Euphemisms can be fun. In our household, an “opportunity to succeed” is the term for when the parrot needs a potty break. That’s about once every ten minutes. Not to get too graphic, but if she’s sitting with you and you’re wearing something labeled “dry clean only,” don’t startle her. Aside from her role as catalyst of many wardrobe changes, some due to flinging food or snagging with her nails, she’s a delightful companion. Part of it is her sweet nature. Part of it is that we’ve set up her environment in a way that makes it easy to live with her. This is where pet training can teach us a lot about habit formation.
I’ve always been described as “good with animals.” My husband is more like Dr. Doolittle. When we got married, our pets got married, too, in their own way. The 18-year-old Noelle and 8-year-old Spike treat each other much as you’d expect a human teenage girl with a decade-younger little brother to treat each other. They share food and toys, they try to get each other into trouble, they annoy each other sometimes, they ignore each other most of the time, and occasionally we catch them being affectionate when they think nobody is looking.

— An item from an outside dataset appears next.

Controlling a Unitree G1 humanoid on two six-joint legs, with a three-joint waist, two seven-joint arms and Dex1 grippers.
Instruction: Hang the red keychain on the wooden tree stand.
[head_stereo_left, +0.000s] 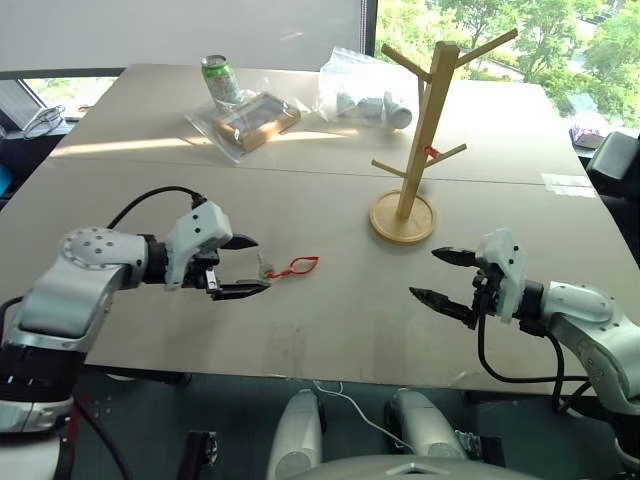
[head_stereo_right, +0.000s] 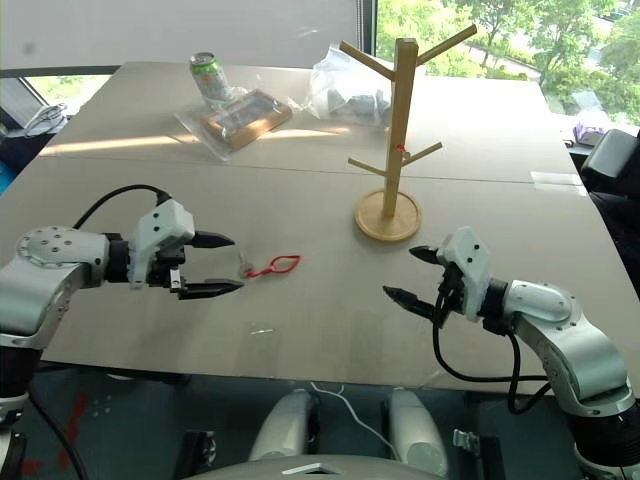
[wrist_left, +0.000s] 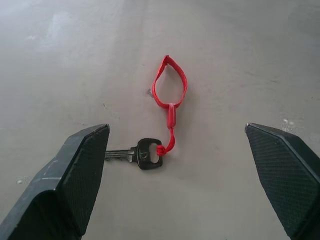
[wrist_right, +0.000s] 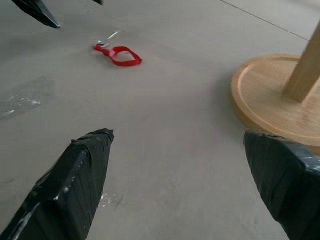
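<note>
The red keychain (head_stereo_left: 293, 267) lies flat on the table, a red cord loop (wrist_left: 170, 89) with a small metal key (wrist_left: 142, 153) at its end. My left gripper (head_stereo_left: 246, 266) hovers open just left of it, the key lying between its spread fingers (wrist_left: 80, 170). The wooden tree stand (head_stereo_left: 415, 150) rises on its round base (head_stereo_left: 402, 218) at centre right, a tiny red bit (head_stereo_left: 431, 152) on one peg. My right gripper (head_stereo_left: 440, 275) is open in front of the stand's base, holding nothing. In the right wrist view the keychain (wrist_right: 118, 54) and the base (wrist_right: 270, 97) both show.
A green soda can (head_stereo_left: 221, 79), a plastic-wrapped wooden box (head_stereo_left: 255, 121) and a clear bag of white items (head_stereo_left: 365, 97) sit at the table's far side. The table's front edge (head_stereo_left: 300, 375) runs close below both grippers.
</note>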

He licks her on the beak and she touches his snout and makes smooch sounds.
Why does this work? Why can our ¾-lb bird climb on our vigilant 21-lb terrier, with her terrible scratchy talons, and not get bit or shaken to death? How have they managed to live together for 7 years without injuring each other? That’s a story in itself. The keys are that we respect their natures and their biological needs, that we create a living environment that makes it easy for them, and that we’ve introduced changes very gradually. We supervised them extremely closely. We didn’t leave them alone in a room together for years. Plenty of dogs and parrots bite, ruin furniture, bark or scream monotonously, and are aggressive toward humans and other animals. Ours are nice because we set them up to be nice. We give them that “opportunity to succeed.”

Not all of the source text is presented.